Archive for January, 2008

Blondes wish…

A blonde, a brunette and a readhead are stuck on an island. For year and years they live there, one day they find a magic lamp.
They rub and rub and sure enough out comes a geenie.
The geenie says “since I can only give out 3 wishes, you may each have one”
The brunette goes first, “I have been stuck here for years, I miss my family and my husband and my life – I just want to go home” … POOF she is gone.
The redhead makes her wish “This place sucks, I want to go home too” … POOF she is gone.
The blonde starts crying uncontrollably. The genie says to her “My dear what is the matter, “I wish my friends were here” … POOF!!!

First smart Blonde

There was a blonde who found herself sitting next to a Lawyer on an airplane. The lawyer just kept bugging the blonde wanting her to play a game of intelligence. Finally, the lawyer offered her 10 to 1 odds, and said every time the blonde could not answer one of his questions, she owed him $5, but every time he could not answer hers, he’d give her $50.00. The lawyer figured he could not lose, and the blonde reluctantly accepted.

The lawyer first asked, “What is the distance between the Earth and the nearest star?”

Without saying a word the blonde handed him $5. then the blonde asked, “What goes up a hill with 3 legs and comes back down the hill with 4 legs?”

Well, the lawyer looked puzzled.

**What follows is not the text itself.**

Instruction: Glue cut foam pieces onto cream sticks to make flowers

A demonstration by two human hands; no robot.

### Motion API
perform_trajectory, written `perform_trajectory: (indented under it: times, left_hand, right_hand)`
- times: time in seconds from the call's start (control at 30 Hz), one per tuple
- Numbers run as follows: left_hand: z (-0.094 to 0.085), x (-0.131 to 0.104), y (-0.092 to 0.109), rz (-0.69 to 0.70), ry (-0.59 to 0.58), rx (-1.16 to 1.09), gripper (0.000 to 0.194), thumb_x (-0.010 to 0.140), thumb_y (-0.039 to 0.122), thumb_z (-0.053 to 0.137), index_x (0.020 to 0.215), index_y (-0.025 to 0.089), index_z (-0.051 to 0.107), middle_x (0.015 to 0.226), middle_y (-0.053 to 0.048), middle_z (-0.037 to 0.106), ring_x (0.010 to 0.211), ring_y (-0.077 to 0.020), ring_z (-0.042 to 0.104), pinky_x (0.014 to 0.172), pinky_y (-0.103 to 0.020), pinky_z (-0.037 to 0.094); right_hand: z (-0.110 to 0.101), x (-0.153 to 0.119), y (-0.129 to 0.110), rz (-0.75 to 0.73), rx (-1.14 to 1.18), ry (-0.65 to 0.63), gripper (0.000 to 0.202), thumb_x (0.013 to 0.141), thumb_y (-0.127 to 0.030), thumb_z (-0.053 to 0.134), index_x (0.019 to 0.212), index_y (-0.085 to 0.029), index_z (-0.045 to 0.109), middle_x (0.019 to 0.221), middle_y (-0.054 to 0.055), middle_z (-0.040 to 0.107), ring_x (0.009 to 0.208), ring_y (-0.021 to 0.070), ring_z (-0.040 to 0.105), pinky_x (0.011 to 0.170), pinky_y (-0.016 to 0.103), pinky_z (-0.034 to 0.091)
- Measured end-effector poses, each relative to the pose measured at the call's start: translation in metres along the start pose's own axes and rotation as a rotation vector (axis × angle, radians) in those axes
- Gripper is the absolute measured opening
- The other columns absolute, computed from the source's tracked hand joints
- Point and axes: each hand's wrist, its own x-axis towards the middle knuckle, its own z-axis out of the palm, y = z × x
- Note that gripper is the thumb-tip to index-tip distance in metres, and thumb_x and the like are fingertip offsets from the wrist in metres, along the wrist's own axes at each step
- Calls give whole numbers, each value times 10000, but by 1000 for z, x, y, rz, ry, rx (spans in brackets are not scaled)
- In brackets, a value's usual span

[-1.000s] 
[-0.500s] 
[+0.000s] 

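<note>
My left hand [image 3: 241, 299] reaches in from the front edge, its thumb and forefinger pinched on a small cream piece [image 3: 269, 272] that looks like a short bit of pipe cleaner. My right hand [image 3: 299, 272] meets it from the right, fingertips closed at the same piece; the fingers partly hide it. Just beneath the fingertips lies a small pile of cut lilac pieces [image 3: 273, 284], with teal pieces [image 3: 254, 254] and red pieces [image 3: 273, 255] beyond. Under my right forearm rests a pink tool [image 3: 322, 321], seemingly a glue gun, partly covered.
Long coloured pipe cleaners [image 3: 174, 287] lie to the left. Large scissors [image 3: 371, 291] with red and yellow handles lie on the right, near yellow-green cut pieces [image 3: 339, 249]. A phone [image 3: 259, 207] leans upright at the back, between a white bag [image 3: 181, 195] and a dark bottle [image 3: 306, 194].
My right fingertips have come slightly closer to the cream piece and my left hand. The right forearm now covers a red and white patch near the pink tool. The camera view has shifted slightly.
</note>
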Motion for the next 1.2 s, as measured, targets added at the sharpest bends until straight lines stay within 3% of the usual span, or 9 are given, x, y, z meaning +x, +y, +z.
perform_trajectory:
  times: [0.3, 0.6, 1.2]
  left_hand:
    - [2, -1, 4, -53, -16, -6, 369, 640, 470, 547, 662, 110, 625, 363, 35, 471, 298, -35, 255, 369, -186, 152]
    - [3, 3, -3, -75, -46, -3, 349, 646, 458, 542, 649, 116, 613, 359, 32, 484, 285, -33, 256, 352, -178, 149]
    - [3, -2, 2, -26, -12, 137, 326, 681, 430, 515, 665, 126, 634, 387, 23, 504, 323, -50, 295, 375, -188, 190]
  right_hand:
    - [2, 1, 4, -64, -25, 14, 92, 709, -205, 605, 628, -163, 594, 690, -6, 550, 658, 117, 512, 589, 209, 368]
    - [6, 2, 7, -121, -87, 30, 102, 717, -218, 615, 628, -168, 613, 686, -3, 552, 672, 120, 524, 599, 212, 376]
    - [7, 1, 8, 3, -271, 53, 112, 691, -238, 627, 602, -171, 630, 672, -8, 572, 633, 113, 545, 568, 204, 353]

He took several hours, looking up everything he could on his laptop and even placing numerous air-to-ground phone calls trying to find the answer. Finally, angry and frustrated, he gave up and paid the blonde $50.00

The blonde put the $50 into her purse without comment, but the lawyer insisted, “What is the answer to your question?”

Without saying a word, the blonde handed him $5.

Blonde Sky Divers

A blonde and a brunette are skydiving.

The brunette jumps out the plane and pulls the cord — nothing happens.

She pulls the emergency cord and still nothing.

The blonde finally jumps out of the plane and yells “Oh! So you wanna race, huh?”

Angry blonde

There was a blonde driving down the road listening to the radio.

The announcer was telling blonde joke after blonde joke until the blonde was mad enough she turned her radio off.

A mile down the road, she saw another blonde out in a corn field in a boat rowing.

The blonde stopped her car jumped out and yelled,
“You bimbo, it’s blondes like you that give us all a bad name. If I could swim I’d come out there and give you what’s coming to you!”

Blonde and broom closet

What’s the difference between a blonde and a broom closet?

Only two men fit inside a broom closet at once.

Blonde and a mosquito

What’s the diffrence between a blonde and a mosquito?

When you smack mosquito it stops sucking.

Blonde and garbage

Person 1: What’s the difference between a blonde and garbage?

Person 2: Garbage gets taken out at least once a week.

Person 1: Wrong. You tie the garbage up before you take it out.

Blonde and Picture

Q: Why did the blonde keep a picture of herself in her room?
A: So she could use it as a mirror.

Blonde been in refrigerator

How can you tell if a blonde has been in your refrigerator?

By the lipstick on your cucumbers.

Blonde customer

What did the blonde customer say to the buxom waitress (reading her nametag)?

“‘Debbie’…that’s cute. What did you name the other one?”

Blonde good cook

How can you tell if a blonde is a good cook?

She gets the pop tarts out of the toaster in one piece.

Elephant or grape

How can you tell the difference between an elephant and a grape?

A grape is purple.

Elephant crossed with Rhino

What do you call an Elephant crossed with a Rhino?

Hellifino.

Get Me My Drink

On reaching his plane seat a man is surprised to see a parrot strapped in next to him. He asks the stewardess for a coffee where upon the parrot squawks, “And get me a whisky you cow!” The stewardess, flustered, brings back a whisky for the parrot and forgets the coffee.

When this omission is pointed out to her the parrot drains its glass and bawls, “And get me another whisky you bitch”. Quite upset, the girl comes back shaking with another whisky but still no coffee.

Unaccustomed to such slackness the man tries the parrot’s approach, “I’ve asked you twice for a coffee, go and get it now or I’ll kick your ass”.

Next moment both he and the parrot have been wrenched up and thrown out of the emergency exit by two burly stewards. Plunging downwards the parrot turns to him and says, “For someone who can’t fly you’re a lippy bastard!”